• Your objective:
Transcribe word for word the lines below from the line with "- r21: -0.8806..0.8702" through the line with "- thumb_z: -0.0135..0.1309", ends included.

• Dataset extract:
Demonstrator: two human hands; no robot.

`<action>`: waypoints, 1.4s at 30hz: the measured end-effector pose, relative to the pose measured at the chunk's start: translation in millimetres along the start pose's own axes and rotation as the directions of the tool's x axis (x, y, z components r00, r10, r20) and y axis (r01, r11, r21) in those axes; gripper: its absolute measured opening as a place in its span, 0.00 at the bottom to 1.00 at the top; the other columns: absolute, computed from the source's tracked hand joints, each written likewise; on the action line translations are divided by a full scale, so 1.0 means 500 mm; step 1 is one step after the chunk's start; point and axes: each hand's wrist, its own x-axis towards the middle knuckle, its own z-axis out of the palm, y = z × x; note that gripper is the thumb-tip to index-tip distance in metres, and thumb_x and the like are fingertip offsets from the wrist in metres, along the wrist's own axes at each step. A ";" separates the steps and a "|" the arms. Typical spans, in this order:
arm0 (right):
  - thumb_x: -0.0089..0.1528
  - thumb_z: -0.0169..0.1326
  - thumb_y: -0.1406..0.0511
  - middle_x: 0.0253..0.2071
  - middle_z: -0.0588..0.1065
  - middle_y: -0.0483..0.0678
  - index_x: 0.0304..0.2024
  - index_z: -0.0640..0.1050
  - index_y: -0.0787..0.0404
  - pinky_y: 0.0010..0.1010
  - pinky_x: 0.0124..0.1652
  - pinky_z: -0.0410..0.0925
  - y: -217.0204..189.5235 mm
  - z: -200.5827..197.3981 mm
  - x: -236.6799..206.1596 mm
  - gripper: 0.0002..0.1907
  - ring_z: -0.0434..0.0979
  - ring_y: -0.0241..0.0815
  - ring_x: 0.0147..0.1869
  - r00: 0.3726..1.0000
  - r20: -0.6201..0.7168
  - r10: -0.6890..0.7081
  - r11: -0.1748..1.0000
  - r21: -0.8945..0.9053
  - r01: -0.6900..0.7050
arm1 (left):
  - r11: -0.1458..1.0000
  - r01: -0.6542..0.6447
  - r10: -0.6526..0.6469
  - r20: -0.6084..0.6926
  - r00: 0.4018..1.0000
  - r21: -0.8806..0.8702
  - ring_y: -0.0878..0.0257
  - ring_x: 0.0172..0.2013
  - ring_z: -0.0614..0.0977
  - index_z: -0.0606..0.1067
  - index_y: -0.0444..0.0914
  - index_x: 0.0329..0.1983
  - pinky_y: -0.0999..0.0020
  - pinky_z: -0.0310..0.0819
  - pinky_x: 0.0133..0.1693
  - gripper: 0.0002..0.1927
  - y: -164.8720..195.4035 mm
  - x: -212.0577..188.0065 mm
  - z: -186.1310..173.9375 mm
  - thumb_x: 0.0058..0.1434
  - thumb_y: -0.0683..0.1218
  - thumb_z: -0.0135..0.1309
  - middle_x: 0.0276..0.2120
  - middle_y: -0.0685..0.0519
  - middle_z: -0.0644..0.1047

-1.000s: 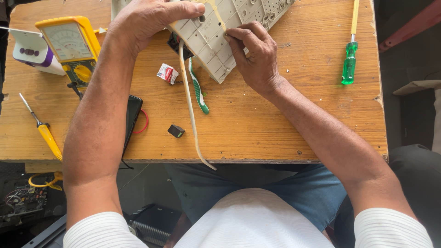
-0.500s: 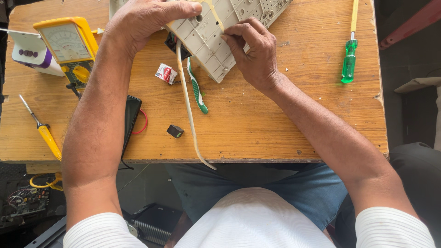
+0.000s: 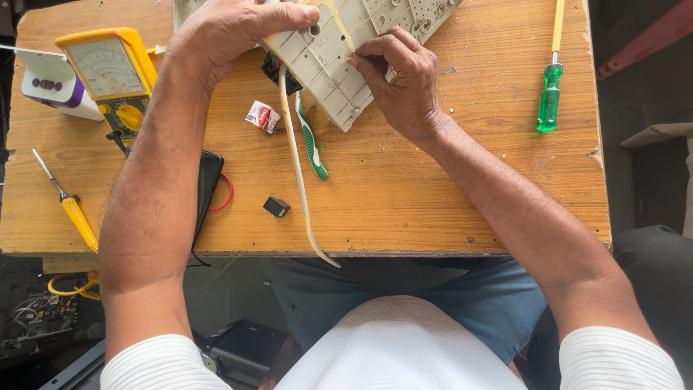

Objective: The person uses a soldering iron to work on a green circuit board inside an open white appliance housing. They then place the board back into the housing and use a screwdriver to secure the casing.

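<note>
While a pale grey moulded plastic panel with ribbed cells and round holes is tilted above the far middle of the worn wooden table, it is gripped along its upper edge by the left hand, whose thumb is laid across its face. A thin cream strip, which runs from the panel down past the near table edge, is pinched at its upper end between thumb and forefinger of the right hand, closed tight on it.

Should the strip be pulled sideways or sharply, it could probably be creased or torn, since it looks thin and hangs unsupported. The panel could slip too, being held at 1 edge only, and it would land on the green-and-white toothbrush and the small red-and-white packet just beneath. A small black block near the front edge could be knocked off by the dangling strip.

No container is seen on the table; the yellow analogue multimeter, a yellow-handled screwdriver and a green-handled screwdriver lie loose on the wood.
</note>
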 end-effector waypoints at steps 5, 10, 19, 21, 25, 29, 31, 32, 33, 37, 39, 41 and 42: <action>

• Solution for this exercise:
  - r21: -0.8806..0.8702
  - ring_y: -0.0878..0.0257
  - ring_x: 0.0172..0.2013
  - ring_z: -0.0614..0.0977
  - index_z: -0.0606..0.1067
  - index_y: -0.0444..0.0914
  - index_x: 0.0329..0.1983
  - pinky_y: -0.0999..0.0020
  - pinky_z: -0.0310..0.0819
  - pinky_x: 0.0133..0.1693
  - gripper: 0.0002..0.1927
  - y: -164.8720..195.4035 mm
  - x: -212.0577..188.0065 mm
  - z: -186.1310..173.9375 mm
  - thumb_x: 0.0058..0.1434
  - thumb_y: -0.0683..0.1218
  - thumb_z: -0.0135..0.1309

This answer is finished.